▶ **DIRECTIONS**
Once you have read the records below, report how many lines contain the word "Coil", and give nothing besides that number.

[Dataset records]
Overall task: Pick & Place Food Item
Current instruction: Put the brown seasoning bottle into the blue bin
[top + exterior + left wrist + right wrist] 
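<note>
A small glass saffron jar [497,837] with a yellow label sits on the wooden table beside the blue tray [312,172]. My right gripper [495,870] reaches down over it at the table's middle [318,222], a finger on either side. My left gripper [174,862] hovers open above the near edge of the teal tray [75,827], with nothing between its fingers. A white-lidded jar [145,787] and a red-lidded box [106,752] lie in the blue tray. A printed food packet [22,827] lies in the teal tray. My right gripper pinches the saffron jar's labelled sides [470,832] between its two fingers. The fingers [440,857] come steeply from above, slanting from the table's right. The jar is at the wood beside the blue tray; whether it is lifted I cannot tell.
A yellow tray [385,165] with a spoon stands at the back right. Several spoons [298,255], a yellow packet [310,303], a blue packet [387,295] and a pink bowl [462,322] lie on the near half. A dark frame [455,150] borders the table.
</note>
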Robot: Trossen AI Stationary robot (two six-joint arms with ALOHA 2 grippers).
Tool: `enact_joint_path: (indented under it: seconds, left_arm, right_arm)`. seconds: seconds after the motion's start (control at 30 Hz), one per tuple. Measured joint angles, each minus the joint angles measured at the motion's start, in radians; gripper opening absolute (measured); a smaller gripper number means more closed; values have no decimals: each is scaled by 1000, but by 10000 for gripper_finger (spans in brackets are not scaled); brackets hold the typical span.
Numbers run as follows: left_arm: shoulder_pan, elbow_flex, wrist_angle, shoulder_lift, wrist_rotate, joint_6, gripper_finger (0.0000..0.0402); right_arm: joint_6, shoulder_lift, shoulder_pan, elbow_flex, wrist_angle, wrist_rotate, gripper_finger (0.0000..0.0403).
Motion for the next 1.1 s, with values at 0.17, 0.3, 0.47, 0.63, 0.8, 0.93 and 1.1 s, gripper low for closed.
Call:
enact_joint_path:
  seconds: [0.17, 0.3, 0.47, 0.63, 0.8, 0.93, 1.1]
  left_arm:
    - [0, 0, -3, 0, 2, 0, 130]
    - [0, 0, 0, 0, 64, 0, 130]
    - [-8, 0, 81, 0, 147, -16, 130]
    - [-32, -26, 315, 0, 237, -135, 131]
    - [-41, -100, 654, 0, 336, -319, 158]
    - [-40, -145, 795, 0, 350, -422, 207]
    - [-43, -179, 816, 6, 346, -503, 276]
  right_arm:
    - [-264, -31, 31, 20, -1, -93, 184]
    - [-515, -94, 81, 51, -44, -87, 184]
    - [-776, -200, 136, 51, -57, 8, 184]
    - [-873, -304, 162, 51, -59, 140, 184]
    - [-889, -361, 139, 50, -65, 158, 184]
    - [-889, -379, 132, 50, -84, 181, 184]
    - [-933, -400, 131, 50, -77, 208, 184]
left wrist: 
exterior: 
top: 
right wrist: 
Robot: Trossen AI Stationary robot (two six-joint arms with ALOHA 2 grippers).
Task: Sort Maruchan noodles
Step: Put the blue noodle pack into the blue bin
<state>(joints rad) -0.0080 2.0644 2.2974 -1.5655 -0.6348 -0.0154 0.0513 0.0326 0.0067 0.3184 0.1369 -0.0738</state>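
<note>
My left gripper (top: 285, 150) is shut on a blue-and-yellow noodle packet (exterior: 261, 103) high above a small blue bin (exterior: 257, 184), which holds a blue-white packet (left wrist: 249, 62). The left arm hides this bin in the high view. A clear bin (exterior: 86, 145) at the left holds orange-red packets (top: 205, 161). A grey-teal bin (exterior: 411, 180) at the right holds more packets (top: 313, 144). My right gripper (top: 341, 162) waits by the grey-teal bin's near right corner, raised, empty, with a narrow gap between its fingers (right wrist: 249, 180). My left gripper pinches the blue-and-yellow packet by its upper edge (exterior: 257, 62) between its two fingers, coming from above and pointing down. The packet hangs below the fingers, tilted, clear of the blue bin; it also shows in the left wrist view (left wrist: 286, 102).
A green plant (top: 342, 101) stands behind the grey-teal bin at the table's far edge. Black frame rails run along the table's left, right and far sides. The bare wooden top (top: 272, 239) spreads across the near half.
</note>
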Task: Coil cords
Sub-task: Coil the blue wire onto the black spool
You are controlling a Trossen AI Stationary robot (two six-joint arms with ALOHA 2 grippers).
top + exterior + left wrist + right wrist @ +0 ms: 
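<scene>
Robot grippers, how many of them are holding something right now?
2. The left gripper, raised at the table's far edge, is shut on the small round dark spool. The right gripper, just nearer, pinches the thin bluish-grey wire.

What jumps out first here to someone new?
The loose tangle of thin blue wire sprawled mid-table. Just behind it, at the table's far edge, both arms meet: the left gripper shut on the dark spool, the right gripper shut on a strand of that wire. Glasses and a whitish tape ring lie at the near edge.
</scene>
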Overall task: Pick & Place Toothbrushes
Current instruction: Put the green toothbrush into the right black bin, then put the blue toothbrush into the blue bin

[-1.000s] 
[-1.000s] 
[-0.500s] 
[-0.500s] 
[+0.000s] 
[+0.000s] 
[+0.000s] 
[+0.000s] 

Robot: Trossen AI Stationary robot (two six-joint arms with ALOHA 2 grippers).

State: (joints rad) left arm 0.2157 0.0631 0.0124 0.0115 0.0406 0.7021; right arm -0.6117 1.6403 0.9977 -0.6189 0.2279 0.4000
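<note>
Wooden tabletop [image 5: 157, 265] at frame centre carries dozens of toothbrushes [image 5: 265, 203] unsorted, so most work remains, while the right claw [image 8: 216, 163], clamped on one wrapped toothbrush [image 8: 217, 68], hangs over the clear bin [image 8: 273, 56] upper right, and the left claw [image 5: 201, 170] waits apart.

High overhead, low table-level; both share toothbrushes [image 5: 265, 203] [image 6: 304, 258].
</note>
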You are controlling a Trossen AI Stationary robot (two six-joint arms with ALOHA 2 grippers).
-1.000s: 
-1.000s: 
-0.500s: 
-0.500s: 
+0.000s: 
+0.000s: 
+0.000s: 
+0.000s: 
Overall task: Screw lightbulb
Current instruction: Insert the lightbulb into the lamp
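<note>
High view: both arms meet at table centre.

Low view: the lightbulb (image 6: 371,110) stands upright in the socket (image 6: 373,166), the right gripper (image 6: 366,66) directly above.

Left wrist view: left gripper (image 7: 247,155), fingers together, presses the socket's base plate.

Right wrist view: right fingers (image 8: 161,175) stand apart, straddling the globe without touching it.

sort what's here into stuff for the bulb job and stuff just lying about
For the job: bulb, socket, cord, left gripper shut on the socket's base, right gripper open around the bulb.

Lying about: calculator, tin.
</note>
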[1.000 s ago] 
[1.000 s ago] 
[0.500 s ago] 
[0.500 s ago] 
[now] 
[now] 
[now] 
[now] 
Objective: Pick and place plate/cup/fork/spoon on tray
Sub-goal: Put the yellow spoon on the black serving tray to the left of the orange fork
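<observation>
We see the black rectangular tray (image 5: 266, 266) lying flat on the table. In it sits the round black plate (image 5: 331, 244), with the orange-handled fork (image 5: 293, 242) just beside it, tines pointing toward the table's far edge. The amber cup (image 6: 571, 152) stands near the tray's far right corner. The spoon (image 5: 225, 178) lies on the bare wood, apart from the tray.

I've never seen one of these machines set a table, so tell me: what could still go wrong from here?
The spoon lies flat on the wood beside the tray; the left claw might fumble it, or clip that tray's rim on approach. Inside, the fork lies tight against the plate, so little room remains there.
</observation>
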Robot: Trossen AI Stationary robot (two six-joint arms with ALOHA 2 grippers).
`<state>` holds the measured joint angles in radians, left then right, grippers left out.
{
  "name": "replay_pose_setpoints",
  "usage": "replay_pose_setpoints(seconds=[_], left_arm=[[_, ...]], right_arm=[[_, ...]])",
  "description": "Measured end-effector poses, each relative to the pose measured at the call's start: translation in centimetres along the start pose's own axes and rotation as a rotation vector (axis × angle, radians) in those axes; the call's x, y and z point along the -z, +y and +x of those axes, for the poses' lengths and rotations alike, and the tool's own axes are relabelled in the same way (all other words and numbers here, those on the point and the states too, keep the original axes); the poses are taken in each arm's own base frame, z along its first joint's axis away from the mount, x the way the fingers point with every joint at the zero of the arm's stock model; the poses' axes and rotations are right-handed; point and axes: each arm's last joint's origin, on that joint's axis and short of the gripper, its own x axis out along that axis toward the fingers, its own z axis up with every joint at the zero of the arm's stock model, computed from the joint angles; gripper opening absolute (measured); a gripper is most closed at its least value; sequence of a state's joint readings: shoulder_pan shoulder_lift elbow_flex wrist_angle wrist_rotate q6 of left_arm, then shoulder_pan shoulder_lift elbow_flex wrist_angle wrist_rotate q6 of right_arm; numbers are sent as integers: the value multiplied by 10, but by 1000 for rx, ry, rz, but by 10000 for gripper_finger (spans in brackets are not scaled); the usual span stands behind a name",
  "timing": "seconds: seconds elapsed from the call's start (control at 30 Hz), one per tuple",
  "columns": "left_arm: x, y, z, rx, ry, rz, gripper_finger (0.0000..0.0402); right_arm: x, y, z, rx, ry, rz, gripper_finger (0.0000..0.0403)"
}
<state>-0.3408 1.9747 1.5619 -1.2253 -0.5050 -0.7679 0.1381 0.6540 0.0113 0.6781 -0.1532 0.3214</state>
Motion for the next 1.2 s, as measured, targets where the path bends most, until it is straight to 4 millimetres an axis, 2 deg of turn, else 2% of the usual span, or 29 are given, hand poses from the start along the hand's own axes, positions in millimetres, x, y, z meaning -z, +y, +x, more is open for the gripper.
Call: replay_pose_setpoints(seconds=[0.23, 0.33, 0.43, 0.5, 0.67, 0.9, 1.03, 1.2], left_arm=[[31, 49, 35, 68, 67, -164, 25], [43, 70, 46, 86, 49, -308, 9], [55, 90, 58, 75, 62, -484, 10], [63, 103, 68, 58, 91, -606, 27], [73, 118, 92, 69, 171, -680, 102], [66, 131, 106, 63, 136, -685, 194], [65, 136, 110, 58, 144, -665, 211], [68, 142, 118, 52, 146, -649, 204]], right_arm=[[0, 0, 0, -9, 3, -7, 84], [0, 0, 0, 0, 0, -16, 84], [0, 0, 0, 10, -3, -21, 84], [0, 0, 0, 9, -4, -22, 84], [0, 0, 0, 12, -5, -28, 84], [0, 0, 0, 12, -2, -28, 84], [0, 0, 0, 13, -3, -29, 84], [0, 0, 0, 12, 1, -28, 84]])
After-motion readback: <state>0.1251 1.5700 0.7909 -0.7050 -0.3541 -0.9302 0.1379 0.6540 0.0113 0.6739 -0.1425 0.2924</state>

▶ **PROBLEM SOLUTION**
2